What’s it to ya?

30 Jun
I know I was bitchin’ about myself bitchin’ about being sick, but this is more about what finding out I was sick has brought me – rather than taken away.
It’s funny how we initially perceive things.  My world changed on June 5th.  I guess dying will do that to ya.  Finding out it aint gettin’ any better…  June 20th.  I’ve still never really had a come apart about it.  I cried because I was afraid.  I cried because I didn’t understand.  I cried because I didn’t know what was in store.  What to expect.  What really got me though – and still does – was Rosie.  Rosie was one of my nurses.  Mom was at work when I got the AIDS (itself) news rather abruptly.  I was by myself – stunned.  Rosie just happened to come in for vitals or some such.  I really don’t recall why she was there.  I just lost it.  She didn’t say much.  She didn’t ask if I needed a hug.  She just held me and let me cry.  She already knew, of course.  It had been on my chart for days…  but in that moment she reminded me that there are people in this world worth living for – and with.  I don’t know Rosie’s last name.  I will probably never see her again.  But if angels do walk this earth, I’m tellin’ y’all, Rosie is one of them.

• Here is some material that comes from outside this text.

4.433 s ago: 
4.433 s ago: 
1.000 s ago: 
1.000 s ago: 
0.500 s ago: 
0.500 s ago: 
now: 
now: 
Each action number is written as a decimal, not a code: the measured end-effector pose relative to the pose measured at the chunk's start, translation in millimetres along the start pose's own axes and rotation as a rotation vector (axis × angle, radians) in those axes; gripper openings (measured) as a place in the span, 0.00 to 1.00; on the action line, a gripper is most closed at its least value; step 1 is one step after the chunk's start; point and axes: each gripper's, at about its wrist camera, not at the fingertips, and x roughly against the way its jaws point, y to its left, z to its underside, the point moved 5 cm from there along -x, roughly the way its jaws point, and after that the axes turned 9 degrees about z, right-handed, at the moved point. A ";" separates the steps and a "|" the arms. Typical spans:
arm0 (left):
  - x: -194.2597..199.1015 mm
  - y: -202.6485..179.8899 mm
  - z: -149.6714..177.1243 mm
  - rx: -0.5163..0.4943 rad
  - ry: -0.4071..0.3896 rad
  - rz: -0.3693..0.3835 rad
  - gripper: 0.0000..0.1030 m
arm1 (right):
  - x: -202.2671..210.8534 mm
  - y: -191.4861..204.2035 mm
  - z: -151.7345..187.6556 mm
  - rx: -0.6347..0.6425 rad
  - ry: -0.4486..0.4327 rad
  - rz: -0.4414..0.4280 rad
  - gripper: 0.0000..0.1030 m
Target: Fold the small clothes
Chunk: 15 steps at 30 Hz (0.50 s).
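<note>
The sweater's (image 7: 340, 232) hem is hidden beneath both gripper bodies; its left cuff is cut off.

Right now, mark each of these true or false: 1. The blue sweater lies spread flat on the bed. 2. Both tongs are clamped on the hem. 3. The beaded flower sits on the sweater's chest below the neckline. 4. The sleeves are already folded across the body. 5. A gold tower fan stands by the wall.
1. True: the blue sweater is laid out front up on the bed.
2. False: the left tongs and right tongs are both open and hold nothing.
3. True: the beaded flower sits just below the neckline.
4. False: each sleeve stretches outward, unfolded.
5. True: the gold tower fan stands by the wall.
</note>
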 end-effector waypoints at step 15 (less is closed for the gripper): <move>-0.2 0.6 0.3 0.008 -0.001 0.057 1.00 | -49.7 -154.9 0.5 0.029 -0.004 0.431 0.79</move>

This being sick silliness has also given me the out I needed.  Not quite like I envisioned, but out none the less.  For the last couple of years I have sat and wondered how the hell to get out of the living situation I was in.  It was toxic – both literally and spiritually.  Bad mojo.  I would sit day after day hoping something – ANYthing would give.  Just get me out.  I forgot to specify:  Get me out ALIVE.  Moral of this story, boys and girls?  BE SPECIFIC (and really damned careful what you wish for).  But I am out and that’s all that really matters.  I just wish I hadn’t been dyin’ to get here…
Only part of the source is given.